Para keluarga sejak tadi pun menatap kagum dan memuja penampilan Audrey. Tak sedikit yang memuji penampilan Audrey hari ini. Diusia yang sudah 23 tahun tapi Audrey memiliki paras yang awet muda. Orang berpikir kalau Audrey belum sampai diusia 20 tahun. Wajah mirip boneka itu jarang memakai riasan tebal. Bahkan di hari penting pernikahan saja Audrey memakai riasan flawless namun malah membuat wanita itu semakin sangat cantik.
Di ujung sana, Xander berdiri di altar dengan tatapan yang tak lepas menatap Audrey. Tatapan yang dingin itu tersirat kagum akan penampilan Audrey. Cantik. Bahkan sangat cantik. Itu yang ada dalam pikiran Xander.

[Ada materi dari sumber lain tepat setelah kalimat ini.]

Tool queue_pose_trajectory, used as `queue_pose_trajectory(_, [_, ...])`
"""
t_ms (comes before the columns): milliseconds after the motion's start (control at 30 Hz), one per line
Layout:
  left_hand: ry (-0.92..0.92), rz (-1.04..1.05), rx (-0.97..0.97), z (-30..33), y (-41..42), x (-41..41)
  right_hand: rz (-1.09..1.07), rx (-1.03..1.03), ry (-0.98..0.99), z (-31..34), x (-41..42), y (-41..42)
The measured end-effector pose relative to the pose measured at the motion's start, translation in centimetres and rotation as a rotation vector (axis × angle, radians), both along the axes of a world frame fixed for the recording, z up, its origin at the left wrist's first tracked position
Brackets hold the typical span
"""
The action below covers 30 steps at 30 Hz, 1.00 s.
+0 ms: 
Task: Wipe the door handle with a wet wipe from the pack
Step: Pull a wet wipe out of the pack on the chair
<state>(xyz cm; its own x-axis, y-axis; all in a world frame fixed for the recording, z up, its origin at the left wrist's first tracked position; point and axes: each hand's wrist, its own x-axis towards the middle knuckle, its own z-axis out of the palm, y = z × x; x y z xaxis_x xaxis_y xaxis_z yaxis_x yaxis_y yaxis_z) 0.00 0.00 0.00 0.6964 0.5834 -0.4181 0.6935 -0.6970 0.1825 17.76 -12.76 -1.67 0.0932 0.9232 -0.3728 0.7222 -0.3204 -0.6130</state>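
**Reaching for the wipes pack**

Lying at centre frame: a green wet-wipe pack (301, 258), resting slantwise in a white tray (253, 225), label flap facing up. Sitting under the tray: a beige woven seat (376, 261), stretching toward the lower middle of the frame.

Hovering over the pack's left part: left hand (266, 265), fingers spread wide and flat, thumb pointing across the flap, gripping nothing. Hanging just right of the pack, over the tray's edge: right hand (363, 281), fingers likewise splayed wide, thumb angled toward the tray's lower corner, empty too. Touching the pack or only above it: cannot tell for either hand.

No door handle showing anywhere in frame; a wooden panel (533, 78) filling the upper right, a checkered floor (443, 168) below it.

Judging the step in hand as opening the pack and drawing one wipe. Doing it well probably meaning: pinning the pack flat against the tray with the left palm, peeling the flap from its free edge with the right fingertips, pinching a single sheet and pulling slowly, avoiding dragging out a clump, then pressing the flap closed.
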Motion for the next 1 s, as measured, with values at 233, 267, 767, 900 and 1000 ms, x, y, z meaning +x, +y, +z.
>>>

Sesaat, Xander dan Audrey saling bertukar pandang. Tatapan mereka memancarkan saling memuja. Xander begitu tampan dengan balutan tuxedo berwarna putih. Tubuh tinggi tegap begitu memesona mampu menyihir para kaum hawa. Jika Audrey begitu menunjukan mengagumi Xander lain halnya dengan Xander—yang tetap memasang raut wajah dingin.
Saat Athes dan Audrey tiba di depan Xander, Athes memberikan tangan Audrey pada Xander. Pria paruh baya itu menatap Xander dingin dan tegas.

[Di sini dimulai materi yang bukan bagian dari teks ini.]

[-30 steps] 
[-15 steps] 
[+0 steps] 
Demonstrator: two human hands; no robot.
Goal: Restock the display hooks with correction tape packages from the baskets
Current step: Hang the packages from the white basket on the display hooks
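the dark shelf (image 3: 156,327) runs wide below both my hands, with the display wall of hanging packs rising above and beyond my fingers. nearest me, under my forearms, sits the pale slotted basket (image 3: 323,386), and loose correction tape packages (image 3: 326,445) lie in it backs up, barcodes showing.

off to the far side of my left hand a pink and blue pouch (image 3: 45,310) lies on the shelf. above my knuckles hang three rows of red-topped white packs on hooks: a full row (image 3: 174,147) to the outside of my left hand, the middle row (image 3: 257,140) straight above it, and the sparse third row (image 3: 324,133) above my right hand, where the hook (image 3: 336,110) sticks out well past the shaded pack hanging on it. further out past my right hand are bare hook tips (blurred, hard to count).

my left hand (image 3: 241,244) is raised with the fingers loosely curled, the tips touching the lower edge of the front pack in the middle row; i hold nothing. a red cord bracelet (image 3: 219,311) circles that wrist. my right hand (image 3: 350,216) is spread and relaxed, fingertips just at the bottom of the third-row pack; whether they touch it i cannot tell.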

“Jagalah putriku. Cintai dia melebihi kau mencintai dirimu sendiri,” tukas Athes penuh peringatan.
Xander terdiam beberapa saat menengar permintaan Athes. Ada sesuatu hal di hati Xander yang mengganjal berat. Namun, akhirnya pria itu pun menganggukan kepala merespon ucapan Athes.

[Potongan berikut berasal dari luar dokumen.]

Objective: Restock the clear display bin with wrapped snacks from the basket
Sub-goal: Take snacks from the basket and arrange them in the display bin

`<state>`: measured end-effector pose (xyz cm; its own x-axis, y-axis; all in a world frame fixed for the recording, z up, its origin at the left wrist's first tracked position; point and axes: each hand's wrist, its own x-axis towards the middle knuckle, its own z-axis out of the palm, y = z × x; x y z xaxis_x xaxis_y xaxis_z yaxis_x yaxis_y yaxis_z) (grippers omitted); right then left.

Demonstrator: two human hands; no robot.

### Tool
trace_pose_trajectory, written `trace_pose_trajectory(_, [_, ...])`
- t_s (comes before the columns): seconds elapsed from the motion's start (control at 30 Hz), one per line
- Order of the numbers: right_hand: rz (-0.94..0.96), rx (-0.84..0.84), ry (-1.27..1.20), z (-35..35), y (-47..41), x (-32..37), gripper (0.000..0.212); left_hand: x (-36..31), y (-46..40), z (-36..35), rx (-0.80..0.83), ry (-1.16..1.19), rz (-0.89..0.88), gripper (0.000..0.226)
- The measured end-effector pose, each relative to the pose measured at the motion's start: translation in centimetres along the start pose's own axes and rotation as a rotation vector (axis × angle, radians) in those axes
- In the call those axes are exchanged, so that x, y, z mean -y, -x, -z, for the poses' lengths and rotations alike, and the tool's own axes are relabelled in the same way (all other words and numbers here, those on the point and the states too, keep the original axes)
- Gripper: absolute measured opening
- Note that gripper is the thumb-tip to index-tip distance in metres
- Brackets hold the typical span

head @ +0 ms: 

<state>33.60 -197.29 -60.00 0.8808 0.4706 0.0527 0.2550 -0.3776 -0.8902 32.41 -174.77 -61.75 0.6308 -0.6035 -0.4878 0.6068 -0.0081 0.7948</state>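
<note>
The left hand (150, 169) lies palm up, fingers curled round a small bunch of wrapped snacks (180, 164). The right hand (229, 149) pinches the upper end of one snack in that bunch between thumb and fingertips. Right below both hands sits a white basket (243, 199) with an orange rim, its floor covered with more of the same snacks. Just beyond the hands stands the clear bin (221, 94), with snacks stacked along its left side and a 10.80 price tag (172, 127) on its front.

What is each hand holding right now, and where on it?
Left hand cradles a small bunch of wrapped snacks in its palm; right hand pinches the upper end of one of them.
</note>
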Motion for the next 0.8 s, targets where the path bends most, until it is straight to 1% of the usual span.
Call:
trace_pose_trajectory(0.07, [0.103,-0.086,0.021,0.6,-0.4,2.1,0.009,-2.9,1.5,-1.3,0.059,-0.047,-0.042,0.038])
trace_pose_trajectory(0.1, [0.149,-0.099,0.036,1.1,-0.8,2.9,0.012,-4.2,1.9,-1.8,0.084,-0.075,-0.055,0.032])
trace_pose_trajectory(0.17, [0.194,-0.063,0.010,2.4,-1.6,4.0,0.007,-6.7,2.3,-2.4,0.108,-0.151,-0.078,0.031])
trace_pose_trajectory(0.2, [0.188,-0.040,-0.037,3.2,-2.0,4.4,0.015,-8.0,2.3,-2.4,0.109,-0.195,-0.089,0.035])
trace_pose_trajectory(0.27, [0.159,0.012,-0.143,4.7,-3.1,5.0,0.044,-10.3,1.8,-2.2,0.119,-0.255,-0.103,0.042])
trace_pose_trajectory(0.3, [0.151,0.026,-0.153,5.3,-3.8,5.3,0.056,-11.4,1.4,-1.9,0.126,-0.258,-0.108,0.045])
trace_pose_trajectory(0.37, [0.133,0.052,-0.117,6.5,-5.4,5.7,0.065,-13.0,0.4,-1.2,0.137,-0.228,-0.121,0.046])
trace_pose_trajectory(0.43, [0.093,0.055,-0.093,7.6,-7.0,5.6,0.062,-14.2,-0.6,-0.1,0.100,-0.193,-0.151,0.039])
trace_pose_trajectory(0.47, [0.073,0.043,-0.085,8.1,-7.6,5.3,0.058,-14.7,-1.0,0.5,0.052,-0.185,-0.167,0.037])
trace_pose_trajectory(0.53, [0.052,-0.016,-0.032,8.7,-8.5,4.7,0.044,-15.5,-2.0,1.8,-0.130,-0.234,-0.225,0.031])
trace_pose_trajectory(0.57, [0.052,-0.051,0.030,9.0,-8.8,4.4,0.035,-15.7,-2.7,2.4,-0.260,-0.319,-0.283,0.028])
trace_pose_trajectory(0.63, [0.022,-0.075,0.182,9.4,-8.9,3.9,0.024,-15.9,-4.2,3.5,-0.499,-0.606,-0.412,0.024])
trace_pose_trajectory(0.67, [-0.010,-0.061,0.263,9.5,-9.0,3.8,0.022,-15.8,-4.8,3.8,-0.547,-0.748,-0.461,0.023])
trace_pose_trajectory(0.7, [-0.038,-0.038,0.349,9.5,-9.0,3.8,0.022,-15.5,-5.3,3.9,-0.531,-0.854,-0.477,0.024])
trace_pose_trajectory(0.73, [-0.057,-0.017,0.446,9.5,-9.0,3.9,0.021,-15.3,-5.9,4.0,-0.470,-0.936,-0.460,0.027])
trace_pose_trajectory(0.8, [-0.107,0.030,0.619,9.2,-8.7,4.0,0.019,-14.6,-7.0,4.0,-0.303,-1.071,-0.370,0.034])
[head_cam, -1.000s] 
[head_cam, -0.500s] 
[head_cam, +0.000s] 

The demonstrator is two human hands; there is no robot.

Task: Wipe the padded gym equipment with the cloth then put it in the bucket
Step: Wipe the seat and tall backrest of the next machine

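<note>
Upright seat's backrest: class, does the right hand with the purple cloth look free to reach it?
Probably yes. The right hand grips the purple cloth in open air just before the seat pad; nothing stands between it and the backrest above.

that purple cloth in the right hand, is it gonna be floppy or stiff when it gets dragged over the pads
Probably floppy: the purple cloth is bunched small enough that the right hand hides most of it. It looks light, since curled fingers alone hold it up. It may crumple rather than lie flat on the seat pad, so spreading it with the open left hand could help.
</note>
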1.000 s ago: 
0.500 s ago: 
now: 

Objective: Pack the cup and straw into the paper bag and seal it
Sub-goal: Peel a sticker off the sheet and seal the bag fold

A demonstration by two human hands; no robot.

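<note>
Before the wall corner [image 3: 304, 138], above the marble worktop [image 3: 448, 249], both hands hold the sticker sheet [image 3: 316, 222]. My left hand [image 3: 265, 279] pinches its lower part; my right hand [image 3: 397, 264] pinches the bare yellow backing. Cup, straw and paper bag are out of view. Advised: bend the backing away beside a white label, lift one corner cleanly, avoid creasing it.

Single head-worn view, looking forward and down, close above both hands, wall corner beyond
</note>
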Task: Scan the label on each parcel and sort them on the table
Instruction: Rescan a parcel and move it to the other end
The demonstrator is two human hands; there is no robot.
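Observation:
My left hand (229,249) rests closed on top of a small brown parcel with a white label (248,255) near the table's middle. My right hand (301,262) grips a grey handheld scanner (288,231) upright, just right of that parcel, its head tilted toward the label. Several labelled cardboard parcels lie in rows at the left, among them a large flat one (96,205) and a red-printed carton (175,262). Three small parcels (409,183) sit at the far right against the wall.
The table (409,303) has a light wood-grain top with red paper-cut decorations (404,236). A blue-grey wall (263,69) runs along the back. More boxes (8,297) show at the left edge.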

Athes mengecup kening Audrey. Kemudian, melangkah meninggalkan Audrey dan Xander di altar. Terlihat Audrey begitu gugup karena sebentar lagi akan menikah dengan Xander. Bahkan Xander merasakan tangan Audrey yang ada di genggamannya begitu dingin menandakan kegugupan yang melanda wanita itu. Walau Xander hanya diam tapi pria itu mengeratkan genggaman tangan Audrey seolah menyalurkan energy positive.
Tiba waktunya upacara pernikahan.
“Tuan Xander Marco Foster, apakah kau bersedia menerima Nona Skyla Audrey Spencer Russel sebagai istri Anda, dalam suka maupun duka hingga maut memisahkan kalian,” ucap sang pastor pada Xander.
Xander mengembuskan napas berat mendapatkan pertanyaan dari sang pastor. Logikanya seakan ingin menghentikan pernikahan ini tapi itu tidaklah mungkin. “Ya, saya bersedia,” jawabnya yang begitu memaksakan diri.
“Nona Skyla Audrey Spencer Russel, apakah kau bersedia menerima Tuan Xander Marco Foster sebagai suami Anda, dalam suka maupun duka hingga maut memisahkan kalian,” ucap sang pastor pada Audrey.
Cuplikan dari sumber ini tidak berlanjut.